* _WHAT YOU SHOULD DO_
Only one stretch of the records below is wanted: the lines from the one holding "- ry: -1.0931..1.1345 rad" through the one holding "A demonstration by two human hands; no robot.". Return it exactly, both ends included.

* _MATERIAL SHOWN_

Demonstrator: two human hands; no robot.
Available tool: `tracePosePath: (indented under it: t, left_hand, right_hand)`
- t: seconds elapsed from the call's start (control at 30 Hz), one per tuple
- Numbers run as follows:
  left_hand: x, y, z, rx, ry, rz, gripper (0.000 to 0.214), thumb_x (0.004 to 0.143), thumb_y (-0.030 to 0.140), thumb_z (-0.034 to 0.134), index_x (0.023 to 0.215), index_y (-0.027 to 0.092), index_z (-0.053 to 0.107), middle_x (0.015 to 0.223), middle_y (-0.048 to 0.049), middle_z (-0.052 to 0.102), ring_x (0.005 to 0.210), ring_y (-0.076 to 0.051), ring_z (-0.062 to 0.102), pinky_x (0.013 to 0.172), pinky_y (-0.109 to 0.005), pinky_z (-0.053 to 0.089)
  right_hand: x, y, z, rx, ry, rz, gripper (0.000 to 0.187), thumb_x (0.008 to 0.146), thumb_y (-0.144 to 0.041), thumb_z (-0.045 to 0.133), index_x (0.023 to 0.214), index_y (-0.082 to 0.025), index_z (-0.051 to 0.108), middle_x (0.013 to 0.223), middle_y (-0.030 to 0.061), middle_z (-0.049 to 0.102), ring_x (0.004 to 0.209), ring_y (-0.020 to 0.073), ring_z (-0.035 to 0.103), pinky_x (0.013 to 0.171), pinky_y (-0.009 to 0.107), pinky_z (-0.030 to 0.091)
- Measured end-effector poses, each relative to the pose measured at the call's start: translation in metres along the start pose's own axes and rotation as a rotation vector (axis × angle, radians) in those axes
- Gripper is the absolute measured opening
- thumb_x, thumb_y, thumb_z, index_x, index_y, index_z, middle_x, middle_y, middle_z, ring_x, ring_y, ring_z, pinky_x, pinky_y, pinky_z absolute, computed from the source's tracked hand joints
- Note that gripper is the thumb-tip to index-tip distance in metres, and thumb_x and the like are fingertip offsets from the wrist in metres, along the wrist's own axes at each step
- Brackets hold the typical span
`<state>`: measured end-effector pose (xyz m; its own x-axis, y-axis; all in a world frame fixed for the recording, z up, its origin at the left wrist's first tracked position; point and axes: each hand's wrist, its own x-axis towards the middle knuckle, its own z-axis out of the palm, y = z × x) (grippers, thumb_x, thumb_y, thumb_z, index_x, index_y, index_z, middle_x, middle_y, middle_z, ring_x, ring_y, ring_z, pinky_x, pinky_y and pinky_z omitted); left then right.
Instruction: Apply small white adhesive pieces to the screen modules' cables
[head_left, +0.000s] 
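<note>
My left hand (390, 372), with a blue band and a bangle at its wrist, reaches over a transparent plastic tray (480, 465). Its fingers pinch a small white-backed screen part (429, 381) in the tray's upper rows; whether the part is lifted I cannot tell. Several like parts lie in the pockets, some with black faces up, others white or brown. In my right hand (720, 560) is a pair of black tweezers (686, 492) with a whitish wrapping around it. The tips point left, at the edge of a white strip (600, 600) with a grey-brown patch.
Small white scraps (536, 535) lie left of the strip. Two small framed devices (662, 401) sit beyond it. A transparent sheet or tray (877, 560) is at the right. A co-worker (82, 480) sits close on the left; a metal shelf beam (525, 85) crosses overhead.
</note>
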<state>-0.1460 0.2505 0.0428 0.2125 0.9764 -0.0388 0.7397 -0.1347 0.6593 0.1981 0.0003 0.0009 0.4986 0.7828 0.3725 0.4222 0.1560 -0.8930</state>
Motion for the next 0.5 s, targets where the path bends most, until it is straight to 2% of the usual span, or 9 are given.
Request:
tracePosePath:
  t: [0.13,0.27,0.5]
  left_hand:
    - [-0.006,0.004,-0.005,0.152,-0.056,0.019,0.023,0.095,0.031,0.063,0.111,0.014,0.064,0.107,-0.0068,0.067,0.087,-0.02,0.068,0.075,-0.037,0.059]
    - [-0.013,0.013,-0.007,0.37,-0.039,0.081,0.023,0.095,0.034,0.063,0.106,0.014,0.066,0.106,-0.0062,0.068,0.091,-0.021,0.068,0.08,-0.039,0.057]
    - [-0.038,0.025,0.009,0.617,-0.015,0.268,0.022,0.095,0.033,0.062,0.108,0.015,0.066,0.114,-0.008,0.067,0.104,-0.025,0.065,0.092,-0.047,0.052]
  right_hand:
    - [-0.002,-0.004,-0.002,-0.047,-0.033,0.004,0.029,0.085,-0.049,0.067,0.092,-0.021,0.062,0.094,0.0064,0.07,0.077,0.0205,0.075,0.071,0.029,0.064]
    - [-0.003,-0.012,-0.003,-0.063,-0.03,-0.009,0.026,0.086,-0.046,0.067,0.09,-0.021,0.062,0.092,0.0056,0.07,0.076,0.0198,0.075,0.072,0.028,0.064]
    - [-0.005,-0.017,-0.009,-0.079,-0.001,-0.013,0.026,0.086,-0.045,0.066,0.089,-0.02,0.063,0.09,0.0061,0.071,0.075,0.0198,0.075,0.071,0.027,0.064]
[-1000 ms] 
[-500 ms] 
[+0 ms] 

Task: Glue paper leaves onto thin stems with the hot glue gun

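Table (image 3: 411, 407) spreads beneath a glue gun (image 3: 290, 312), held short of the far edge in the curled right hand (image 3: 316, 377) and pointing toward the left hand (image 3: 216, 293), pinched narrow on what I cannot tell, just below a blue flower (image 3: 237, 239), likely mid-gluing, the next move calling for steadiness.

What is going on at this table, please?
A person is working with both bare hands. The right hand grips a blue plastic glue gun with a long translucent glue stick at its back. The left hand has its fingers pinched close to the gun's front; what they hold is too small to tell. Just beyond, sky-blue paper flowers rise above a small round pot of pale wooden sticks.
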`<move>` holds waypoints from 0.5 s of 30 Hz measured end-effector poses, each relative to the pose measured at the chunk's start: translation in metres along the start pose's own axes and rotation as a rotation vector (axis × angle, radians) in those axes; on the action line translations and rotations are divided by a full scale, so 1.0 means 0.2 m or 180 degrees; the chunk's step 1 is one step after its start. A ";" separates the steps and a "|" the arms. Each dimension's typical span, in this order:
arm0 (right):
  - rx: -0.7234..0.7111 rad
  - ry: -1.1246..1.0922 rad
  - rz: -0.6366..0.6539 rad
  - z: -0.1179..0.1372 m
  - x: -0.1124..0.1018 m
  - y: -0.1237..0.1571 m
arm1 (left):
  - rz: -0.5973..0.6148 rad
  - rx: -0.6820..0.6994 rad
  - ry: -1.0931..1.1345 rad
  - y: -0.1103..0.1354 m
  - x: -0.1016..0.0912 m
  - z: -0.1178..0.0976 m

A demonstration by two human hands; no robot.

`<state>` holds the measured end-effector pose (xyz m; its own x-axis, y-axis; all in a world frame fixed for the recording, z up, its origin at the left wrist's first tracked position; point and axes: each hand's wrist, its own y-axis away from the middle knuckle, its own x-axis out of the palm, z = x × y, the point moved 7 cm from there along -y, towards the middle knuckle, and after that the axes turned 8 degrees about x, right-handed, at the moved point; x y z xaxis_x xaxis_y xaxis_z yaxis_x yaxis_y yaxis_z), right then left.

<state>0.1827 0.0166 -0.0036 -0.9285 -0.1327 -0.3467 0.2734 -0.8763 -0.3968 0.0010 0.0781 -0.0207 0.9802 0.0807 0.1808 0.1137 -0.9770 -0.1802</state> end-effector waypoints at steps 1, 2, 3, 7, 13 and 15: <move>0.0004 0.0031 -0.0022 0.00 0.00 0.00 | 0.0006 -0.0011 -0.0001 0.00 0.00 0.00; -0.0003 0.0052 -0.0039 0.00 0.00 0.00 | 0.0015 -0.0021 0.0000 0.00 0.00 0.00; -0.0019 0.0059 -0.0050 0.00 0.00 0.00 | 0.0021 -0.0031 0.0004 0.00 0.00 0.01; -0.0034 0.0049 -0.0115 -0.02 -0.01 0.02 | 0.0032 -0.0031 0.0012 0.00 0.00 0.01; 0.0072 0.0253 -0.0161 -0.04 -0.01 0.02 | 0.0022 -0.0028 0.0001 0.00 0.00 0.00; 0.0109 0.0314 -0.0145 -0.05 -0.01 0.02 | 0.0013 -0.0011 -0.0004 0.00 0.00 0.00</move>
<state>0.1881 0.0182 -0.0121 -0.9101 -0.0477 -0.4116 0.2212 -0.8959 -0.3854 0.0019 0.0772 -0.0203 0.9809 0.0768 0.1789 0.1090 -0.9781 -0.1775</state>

* _RESULT OF THE EXERCISE_
  - ry: -1.0931..1.1345 rad
  - y: -0.1103..0.1354 m
  - x: -0.1016..0.0912 m
  - z: -0.1178..0.0976 m

A demonstration by two human hands; no robot.

Nothing else goes in the answer.